* _Exercise instructions_
Every line of the following records that includes "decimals" should be copied.

Recorded data:
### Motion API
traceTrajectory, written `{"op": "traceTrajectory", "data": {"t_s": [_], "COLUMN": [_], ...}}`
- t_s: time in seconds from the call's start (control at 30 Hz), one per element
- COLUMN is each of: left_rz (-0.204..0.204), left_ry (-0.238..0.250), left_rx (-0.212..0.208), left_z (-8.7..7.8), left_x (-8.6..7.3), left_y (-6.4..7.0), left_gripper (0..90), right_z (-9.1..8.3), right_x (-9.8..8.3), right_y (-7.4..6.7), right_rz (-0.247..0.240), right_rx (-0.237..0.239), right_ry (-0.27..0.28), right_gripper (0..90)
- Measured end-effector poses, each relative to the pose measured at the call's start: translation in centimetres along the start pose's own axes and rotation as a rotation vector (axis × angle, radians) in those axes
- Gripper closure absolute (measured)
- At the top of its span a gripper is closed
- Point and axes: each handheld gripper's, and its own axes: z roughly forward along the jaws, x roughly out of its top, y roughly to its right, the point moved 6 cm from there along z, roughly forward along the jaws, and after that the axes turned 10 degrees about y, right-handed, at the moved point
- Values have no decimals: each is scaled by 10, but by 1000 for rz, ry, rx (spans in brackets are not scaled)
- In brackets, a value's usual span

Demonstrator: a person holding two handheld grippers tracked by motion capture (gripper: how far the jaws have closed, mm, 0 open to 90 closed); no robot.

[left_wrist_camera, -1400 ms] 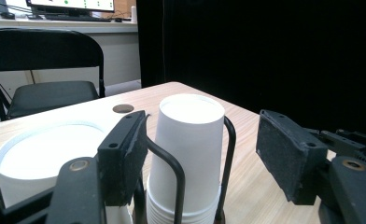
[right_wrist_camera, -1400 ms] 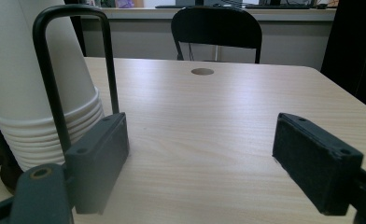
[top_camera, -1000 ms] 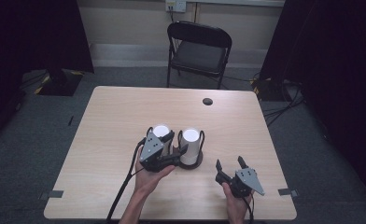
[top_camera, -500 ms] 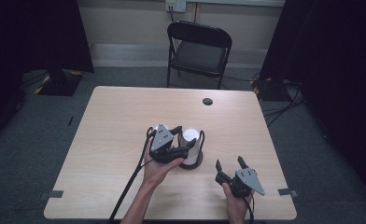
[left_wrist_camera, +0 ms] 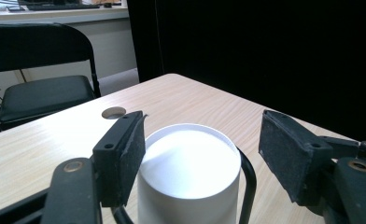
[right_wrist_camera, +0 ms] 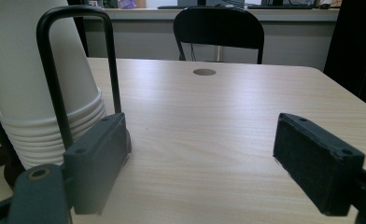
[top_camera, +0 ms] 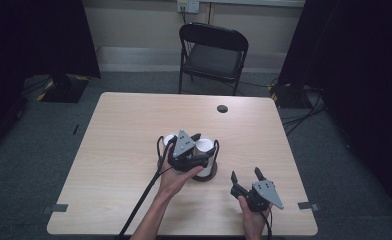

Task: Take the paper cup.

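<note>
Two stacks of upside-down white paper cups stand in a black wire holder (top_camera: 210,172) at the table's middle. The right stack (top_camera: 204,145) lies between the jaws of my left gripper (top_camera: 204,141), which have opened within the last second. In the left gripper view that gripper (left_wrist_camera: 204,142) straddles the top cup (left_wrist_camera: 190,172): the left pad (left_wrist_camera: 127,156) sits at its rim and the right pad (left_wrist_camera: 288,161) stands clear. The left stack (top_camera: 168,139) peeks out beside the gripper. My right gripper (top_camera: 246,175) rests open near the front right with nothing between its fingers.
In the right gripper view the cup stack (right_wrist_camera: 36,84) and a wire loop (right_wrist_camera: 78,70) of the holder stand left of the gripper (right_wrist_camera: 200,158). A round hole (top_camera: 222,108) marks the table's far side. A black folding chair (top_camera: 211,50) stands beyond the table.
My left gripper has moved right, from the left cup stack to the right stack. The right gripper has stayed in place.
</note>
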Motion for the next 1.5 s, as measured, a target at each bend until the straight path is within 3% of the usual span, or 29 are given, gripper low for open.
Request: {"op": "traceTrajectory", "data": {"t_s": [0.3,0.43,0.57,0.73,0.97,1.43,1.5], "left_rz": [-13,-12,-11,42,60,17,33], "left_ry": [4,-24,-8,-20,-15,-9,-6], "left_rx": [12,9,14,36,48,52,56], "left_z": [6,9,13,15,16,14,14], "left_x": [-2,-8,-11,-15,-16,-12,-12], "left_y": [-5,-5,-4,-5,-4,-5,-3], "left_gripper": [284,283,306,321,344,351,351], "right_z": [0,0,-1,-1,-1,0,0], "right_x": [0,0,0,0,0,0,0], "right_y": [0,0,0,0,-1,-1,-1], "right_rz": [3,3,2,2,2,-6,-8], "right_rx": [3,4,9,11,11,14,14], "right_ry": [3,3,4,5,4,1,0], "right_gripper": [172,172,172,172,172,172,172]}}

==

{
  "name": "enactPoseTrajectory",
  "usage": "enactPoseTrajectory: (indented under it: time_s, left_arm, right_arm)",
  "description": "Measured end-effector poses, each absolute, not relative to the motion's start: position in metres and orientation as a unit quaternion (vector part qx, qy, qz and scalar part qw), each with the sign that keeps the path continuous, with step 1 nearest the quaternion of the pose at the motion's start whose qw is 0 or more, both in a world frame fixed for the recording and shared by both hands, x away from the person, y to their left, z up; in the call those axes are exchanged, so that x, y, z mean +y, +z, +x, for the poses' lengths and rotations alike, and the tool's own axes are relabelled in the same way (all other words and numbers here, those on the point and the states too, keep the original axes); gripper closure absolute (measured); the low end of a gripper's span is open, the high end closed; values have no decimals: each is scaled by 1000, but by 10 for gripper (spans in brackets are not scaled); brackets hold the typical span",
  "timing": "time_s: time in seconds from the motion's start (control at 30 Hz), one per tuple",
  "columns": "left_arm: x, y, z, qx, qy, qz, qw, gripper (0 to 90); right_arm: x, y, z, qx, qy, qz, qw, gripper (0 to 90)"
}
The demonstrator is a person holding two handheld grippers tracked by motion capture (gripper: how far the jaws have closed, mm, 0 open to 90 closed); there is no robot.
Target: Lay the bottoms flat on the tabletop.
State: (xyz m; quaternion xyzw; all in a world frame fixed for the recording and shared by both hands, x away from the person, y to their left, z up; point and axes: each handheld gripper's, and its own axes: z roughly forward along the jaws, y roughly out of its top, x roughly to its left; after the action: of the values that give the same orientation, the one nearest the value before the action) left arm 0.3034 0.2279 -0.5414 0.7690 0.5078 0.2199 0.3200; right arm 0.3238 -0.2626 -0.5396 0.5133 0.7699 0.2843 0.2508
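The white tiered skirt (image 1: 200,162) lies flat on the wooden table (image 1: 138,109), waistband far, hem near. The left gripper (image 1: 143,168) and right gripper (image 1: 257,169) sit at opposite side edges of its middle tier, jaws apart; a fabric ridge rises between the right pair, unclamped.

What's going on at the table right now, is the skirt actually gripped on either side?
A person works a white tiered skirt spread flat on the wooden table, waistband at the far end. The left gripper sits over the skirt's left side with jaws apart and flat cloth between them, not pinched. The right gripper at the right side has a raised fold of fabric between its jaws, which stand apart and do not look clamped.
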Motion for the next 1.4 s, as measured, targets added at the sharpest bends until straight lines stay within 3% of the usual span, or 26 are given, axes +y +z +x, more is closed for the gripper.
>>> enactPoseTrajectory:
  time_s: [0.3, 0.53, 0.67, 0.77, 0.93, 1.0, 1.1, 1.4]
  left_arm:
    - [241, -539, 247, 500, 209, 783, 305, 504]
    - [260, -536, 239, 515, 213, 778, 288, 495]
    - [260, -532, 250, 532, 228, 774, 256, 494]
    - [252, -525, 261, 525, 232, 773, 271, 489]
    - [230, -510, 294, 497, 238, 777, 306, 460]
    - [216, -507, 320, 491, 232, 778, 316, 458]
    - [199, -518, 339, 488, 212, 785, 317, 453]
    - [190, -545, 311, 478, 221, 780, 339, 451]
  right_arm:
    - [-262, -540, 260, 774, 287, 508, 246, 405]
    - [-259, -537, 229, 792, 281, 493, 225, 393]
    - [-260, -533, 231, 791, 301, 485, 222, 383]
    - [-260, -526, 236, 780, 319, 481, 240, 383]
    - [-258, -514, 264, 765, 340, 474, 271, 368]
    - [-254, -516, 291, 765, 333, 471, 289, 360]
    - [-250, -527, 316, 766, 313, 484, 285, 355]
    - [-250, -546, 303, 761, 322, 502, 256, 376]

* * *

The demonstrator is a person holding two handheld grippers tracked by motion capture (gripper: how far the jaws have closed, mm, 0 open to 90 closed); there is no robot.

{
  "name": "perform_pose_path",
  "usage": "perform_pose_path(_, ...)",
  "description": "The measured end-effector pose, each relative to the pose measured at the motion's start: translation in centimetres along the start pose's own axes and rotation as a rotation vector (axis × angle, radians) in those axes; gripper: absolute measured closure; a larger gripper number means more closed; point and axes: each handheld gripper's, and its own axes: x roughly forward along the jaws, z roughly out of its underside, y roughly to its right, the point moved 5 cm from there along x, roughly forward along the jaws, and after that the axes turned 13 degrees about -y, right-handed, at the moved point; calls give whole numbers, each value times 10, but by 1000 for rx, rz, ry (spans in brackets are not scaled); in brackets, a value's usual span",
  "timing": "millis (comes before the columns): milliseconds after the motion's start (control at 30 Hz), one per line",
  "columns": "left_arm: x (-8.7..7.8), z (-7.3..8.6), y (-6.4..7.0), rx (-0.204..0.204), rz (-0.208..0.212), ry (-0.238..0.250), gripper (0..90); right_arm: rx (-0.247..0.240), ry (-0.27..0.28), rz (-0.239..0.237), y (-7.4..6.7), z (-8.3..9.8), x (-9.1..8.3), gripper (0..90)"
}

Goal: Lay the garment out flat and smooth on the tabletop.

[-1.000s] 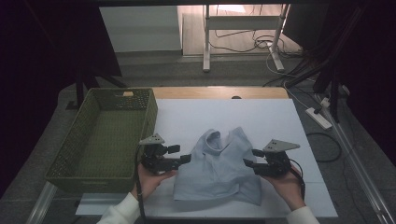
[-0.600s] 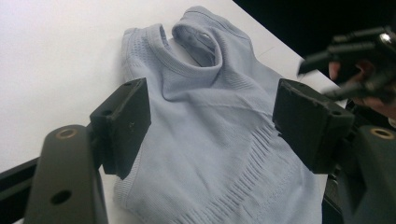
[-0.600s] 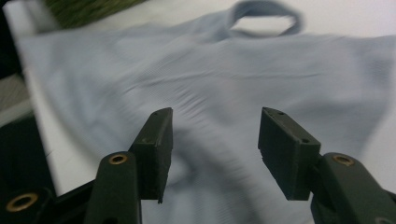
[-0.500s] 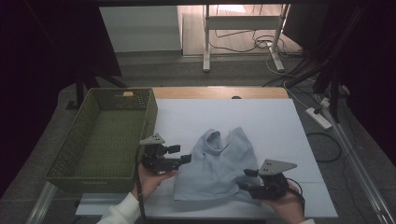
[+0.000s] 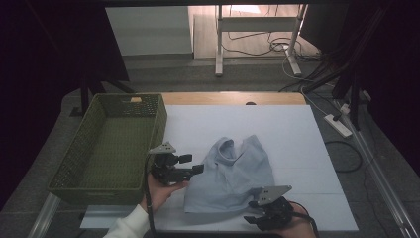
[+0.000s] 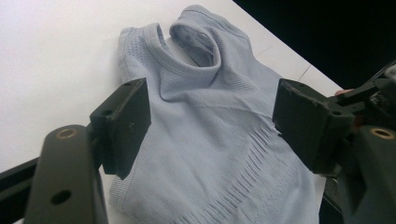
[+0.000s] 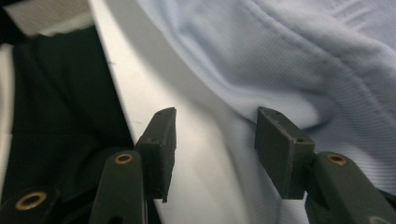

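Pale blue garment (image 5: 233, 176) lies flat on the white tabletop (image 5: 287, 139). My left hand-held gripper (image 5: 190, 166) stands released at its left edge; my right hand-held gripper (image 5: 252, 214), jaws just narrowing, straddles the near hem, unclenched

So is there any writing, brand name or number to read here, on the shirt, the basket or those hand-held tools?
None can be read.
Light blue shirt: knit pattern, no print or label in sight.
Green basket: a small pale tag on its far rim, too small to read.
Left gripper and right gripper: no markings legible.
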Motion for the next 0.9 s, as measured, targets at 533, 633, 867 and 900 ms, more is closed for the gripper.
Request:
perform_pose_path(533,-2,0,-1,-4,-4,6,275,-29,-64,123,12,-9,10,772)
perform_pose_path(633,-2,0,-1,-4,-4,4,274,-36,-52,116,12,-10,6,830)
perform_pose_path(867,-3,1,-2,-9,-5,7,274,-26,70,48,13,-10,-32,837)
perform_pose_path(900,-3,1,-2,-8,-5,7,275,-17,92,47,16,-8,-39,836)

* _Response_
- Values have no decimals: each is scaled by 10, but by 1000 for rz, ry, rx (spans in brackets are not scaled)
  "description": "Measured end-effector poses, each absolute, not relative to the motion's start: position in metres and orientation as a unit quaternion (vector part qx, qy, qz and scalar part qw), each with the sign that keeps the path continuous, with step 1 nearest the quaternion of the pose at the motion's start whose qw is 0 or more, both in a world frame fixed for the recording and shared by both hands, x away from the person, y to their left, z up; in the call those axes are exchanged, so that x, y, z mean +y, +z, +x, for the poses' lengths and rotations alike, and the tool's own axes are relabelled in the same way (all other words and numbers here, those on the point and the states too, keep the original axes); gripper closure absolute (measured); the low end of a gripper's span is open, the high end closed; values have no decimals: each is scaled by 1000, but by 10 for gripper (spans in brackets are not scaled); brackets hold the typical span",

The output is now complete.